Verschiedene Lebenswege und Schicksale

"Das sind fünf ganz verschiedene Schicksale", sagt der Dramaturg Martin Valdés-Stauber, der das historische Rechercheprojekt leitet. Edgar Weil beispielsweise: ein junger Dramaturg, der sofort nach der Machtergreifung fliehen musste. Benno Bing, der über viele Jahre hinweg geschäftsführender Direktor der Kammerspiele war und 1933 fliehen musste, schließlich von den Nationalsozialisten in Frankreich gefasst und im KZ Auschwitz ermordet wurde. Oder Emmy Rowohlt, die in einer psychiatrischen Heilanstalt zu Tode gehungert wurde. Sie sei eines der Opfer der nationalsozialistischen "Krankenmorde".
Auf dem Premierenzettel des Theaterstücks "Trommeln in der Nacht" an den Münchener Kammerspiel (1922) sind die vom NS-Regime verfolgten Mitarbeiterinnen und Mitarbeiter verzeichnet.
Vom NS-Regime verfolgte Mitarbeiterinnen und Mitarbeiter.© Münchener Kammerspiele
Viele der Biografien seien über Jahrzehnte in Vergessenheit geraten, sagt Valdés-Stauber, was auch mit der Nachkriegsgeschichte der Bühne zu tun habe: "Im Fall der Kammerspiele gibt es eine sehr spezifische Geschichte von Personen, die den Krieg überlebt haben, die während der NS-Zeit hier gewirkt haben – und die eine Erzählung gesponnen haben, in der diejenigen, die weggehen mussten und fliehen mussten, nicht auftauchen. Und diese Bücher und Erzählungen wurden immer wieder als Quellen herangezogen."

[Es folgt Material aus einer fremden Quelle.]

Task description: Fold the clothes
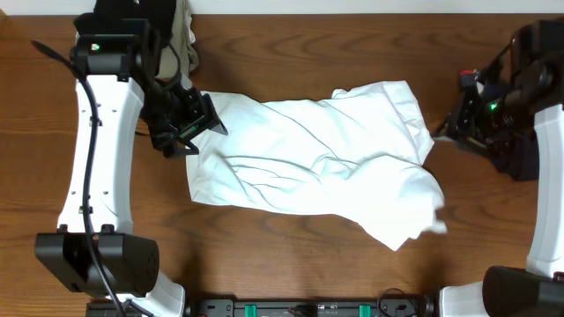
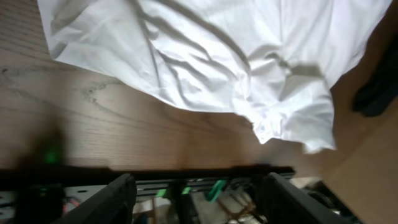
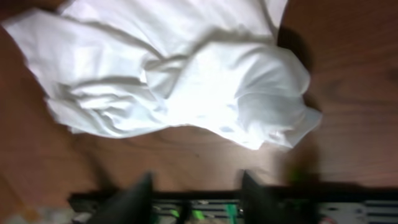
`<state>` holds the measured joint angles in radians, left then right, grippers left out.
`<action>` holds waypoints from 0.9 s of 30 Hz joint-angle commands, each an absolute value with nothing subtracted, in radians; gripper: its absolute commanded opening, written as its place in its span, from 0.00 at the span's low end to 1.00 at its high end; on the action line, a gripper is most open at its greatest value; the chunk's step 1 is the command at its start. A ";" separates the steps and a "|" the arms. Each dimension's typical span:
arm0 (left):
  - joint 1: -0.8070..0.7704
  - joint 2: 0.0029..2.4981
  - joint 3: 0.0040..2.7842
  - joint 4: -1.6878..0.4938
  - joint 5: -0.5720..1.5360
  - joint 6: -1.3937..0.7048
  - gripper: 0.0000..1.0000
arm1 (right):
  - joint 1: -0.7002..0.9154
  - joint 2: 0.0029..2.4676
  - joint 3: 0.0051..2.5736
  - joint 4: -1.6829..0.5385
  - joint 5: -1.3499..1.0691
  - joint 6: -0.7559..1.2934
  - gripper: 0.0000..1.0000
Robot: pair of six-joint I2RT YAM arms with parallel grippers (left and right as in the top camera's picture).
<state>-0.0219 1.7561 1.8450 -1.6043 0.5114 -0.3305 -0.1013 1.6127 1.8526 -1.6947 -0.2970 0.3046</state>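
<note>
A large white wrinkly shirt (image 1: 317, 154) lies crumpled across the middle of the wooden table, and shows in the left wrist view (image 2: 205, 56) and the right wrist view (image 3: 180, 74). My left gripper (image 1: 189, 123) hovers at the shirt's left edge, and in its wrist view (image 2: 199, 186) the fingers stand apart with nothing between them. My right gripper (image 1: 451, 123) is just off the shirt's right edge. In its own view (image 3: 196, 183) it is blurred, open and holding nothing.
A heap of khaki and dark clothes (image 1: 185, 35) lies at the back left behind the left arm. A dark garment (image 1: 520, 158) sits by the right arm (image 2: 379, 93). The table's front edge with a black rail (image 1: 308, 308) runs along the bottom.
</note>
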 commanded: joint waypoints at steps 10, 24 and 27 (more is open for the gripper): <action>-0.039 1.744 1.842 -1.647 0.329 -0.281 0.70 | -0.104 1.608 1.790 -1.692 -0.232 0.253 0.80; -0.065 1.715 1.485 -1.446 0.327 -0.300 0.68 | -0.104 1.579 1.736 -1.698 -0.193 0.267 0.98; -0.065 1.697 1.379 -1.364 0.327 -0.321 0.68 | -0.104 1.544 1.692 -1.692 -0.183 0.269 0.99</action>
<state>-0.0639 1.7409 1.4467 -1.3891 0.3374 -0.2947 -0.1017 1.5936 1.7233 -1.6928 -0.2035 0.2600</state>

Ein internationales, avantgardistisches Theater

Weswegen die Recherchen zum Projekt "Schicksale" gezwungen war, anderen Spuren nachzugehen. "Und wir sind mittlerweile bei 150 Personen, die in der Zeit der Weimarer Republik an den Münchener Kammerspielen gewirkt haben und die dann ab 1933 mit der Machtergreifung verfolgt wurden, entrechtet, Berufsverbot erleiden mussten oder ermordet worden sind."
Dabei sei im Zuge der Recherche noch einmal der große Umbruch mit der Machtergreifung 1933 deutlich geworden: "Allein im Jahr 1933 mussten über 120 Personen, die an den Münchener Kammerspielen gewirkt haben, mit einem Schlag Deutschland verlassen."
Die Recherche habe auch den Blick auf die Münchener Kammerspiele und deren Ursprünge verändert, so Valdés-Stauber. Es sei deutlich geworden, dass das Theater sehr international und sehr avantgardistisch gewesen sei. "An diese Ursprünge der Kammerspiele versuchen wir anzuknüpfen."